[EXERCISE BRIEF]
When you copy the material below, keep every line exact and drop the pictures.

[INFORMATION]
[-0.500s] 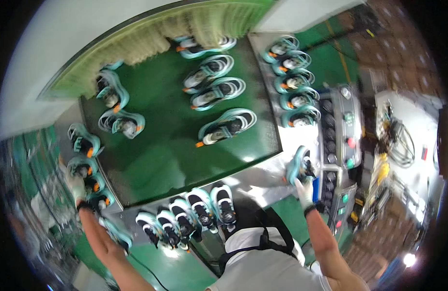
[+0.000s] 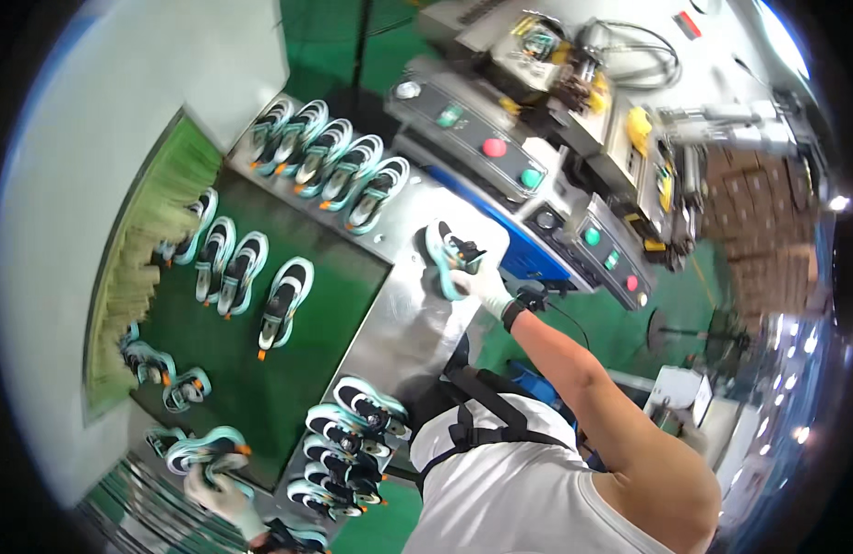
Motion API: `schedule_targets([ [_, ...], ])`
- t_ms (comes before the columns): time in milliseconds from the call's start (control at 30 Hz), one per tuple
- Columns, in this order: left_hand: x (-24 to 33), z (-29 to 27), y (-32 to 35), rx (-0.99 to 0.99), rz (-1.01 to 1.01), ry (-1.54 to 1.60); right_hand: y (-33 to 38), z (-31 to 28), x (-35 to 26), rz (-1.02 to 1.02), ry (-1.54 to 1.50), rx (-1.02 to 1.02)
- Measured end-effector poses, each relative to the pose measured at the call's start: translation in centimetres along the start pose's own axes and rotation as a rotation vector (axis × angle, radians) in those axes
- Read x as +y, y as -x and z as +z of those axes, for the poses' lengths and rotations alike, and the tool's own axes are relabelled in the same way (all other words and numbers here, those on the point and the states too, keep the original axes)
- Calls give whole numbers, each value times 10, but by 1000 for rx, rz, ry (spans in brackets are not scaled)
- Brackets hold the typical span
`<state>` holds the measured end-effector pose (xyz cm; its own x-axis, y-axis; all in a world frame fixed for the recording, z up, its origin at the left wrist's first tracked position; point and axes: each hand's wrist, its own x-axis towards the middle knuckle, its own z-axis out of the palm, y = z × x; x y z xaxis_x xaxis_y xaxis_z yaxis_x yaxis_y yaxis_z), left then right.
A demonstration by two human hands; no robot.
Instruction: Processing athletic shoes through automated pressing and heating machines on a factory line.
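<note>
My right hand (image 2: pixel 484 288), in a white glove, grips a teal, black and white sports shoe (image 2: pixel 442 258) over the steel ledge near the control boxes. At the lower left, my gloved left hand (image 2: pixel 222 499) is closed on the side of another teal and black shoe (image 2: pixel 208 451) with an orange heel tab. That shoe lies over the ledge beside the green belt (image 2: pixel 297 397); other shoes there are partly hidden under it and behind my arm. Fingers of the left hand are partly hidden by the shoe.
Several shoes (image 2: pixel 327 157) stand in a row on the far steel ledge (image 2: pixel 371 242), and a cluster of shoes (image 2: pixel 339 452) sits on the near one. More shoes (image 2: pixel 284 300) ride the belt before a bristle curtain (image 2: pixel 136 286). Button-studded control boxes (image 2: pixel 486 143) border the right side.
The view has swung to the right, turning the belt and ledges in the picture. The left hand now has a shoe in its grip; the right hand still holds its shoe near the machine.
</note>
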<state>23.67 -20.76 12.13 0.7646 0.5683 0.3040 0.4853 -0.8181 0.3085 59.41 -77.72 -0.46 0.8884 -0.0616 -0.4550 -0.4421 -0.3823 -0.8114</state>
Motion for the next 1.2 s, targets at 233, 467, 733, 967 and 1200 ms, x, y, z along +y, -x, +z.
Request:
schedule_targets([
  [233, 346, 88, -28, -722, 715, 580, 165, -112, -23, 117, -574, 8],
  [467, 631, 99, 87, -951, 1710, 773, 319, -236, 14, 76, -822, 619],
  [733, 842, -35, 358, -1101, 2338, 1128, 560, -331, 108, -140, -784, 1766],
  [967, 949, -66, 634, -1081, 2645, 1398, 683, -379, 225, 781, -179, 2141],
  [1200, 935, -46, 742, -1129, 2479, 1561, 729, -429, 361, 911, -200, 2186],
])
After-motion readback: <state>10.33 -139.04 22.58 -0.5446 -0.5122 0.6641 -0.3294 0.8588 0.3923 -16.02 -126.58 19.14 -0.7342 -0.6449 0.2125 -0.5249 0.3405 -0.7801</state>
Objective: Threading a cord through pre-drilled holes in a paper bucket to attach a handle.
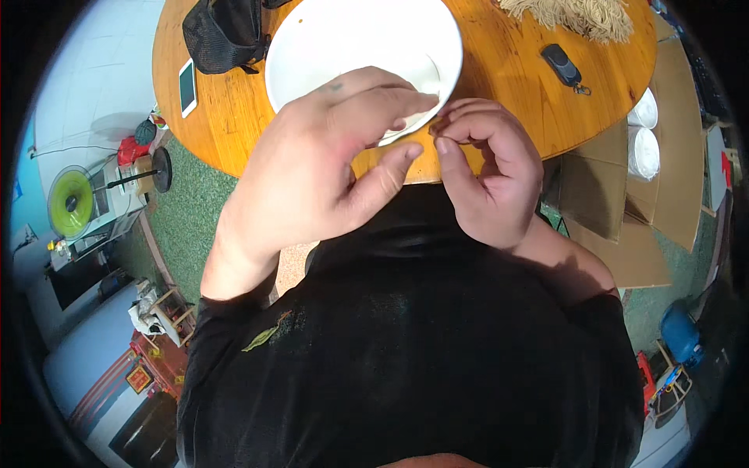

[REPLY]
[-0.500s] 
[+0.000s] 
Motion API: `schedule_targets([ [_, ...], ])`
- t_ms (comes before the columns): time in milliseconds from the call's start (control at 30 Hz), one per tuple
- Columns, in this order: left_hand: x (-24 to 33), z (-29 to 27), y (-32 to 35), rx (-0.99 to 0.99), rz (-1.01 to 1.01), ry (-1.54 to 1.60); right_hand: y (-33 to 38), z (-31 to 28), x (-35 to 26), rz (-1.02 to 1.02), ry (-1.54 to 1.50), rx (-1.02 to 1.02)
- Measured end-effector poses, each relative to the pose measured at the call's start: translation in centimetres along the start pose's own axes and rotation as a rotation vector (axis × angle, radians) in those axes
- Read x as +y, y as -x and z as +z of those axes, for the poses' lengths and rotations alike, and the tool's own axes are relabelled in the same way (all other words and numbers here, those on the point and the states too, keep the original axes)
- Calls give whole numbers, each value times 10, but by 1000 for rx, rz, ry (spans in brackets are not scaled)
- Brackets hold the typical span
`<state>` holds the measured end-effector pose (xyz cm; its own x-axis, y-axis; all in a world frame fixed for the recording, z up, its origin at the left wrist's first tracked position; point and axes: each hand's wrist, its own x-axis towards the middle knuckle, its own z-axis out of the palm, y = z × x; x y z xaxis_x xaxis_y xaxis_z yaxis_x yaxis_y yaxis_z), left then right.
A demonstration by two human hands; no robot.
Instruction: Processing athletic shoes through automated pressing and heating machines on a factory line.
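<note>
My right hand (image 2: pixel 484 288), in a white glove, grips a teal, black and white sports shoe (image 2: pixel 442 258) over the steel ledge near the control boxes. At the lower left, my gloved left hand (image 2: pixel 222 499) is closed on the side of another teal and black shoe (image 2: pixel 208 451) with an orange heel tab. That shoe lies over the ledge beside the green belt (image 2: pixel 297 397); other shoes there are partly hidden under it and behind my arm. Fingers of the left hand are partly hidden by the shoe.
Several shoes (image 2: pixel 327 157) stand in a row on the far steel ledge (image 2: pixel 371 242), and a cluster of shoes (image 2: pixel 339 452) sits on the near one. More shoes (image 2: pixel 284 300) ride the belt before a bristle curtain (image 2: pixel 136 286). Button-studded control boxes (image 2: pixel 486 143) border the right side.
The view has swung to the right, turning the belt and ledges in the picture. The left hand now has a shoe in its grip; the right hand still holds its shoe near the machine.
</note>
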<state>23.67 -20.76 12.13 0.7646 0.5683 0.3040 0.4853 -0.8181 0.3085 59.41 -77.72 -0.46 0.8884 -0.0616 -0.4550 -0.4421 -0.3823 -0.8114</state>
Motion for the next 1.2 s, targets at 233, 467, 733, 967 and 1200 ms, x, y, z along +y, -x, +z.
Request:
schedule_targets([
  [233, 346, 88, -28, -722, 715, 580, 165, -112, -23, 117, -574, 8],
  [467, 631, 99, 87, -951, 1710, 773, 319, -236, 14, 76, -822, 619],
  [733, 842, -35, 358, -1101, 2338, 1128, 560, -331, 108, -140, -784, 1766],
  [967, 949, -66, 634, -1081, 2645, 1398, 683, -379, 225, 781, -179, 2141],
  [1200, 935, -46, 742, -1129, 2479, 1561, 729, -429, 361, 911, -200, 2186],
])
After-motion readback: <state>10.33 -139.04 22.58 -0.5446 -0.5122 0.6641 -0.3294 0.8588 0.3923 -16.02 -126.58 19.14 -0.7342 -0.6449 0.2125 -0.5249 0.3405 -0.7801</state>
Objective: Threading a cord through pre-drilled holes in a paper bucket to attach a handle.

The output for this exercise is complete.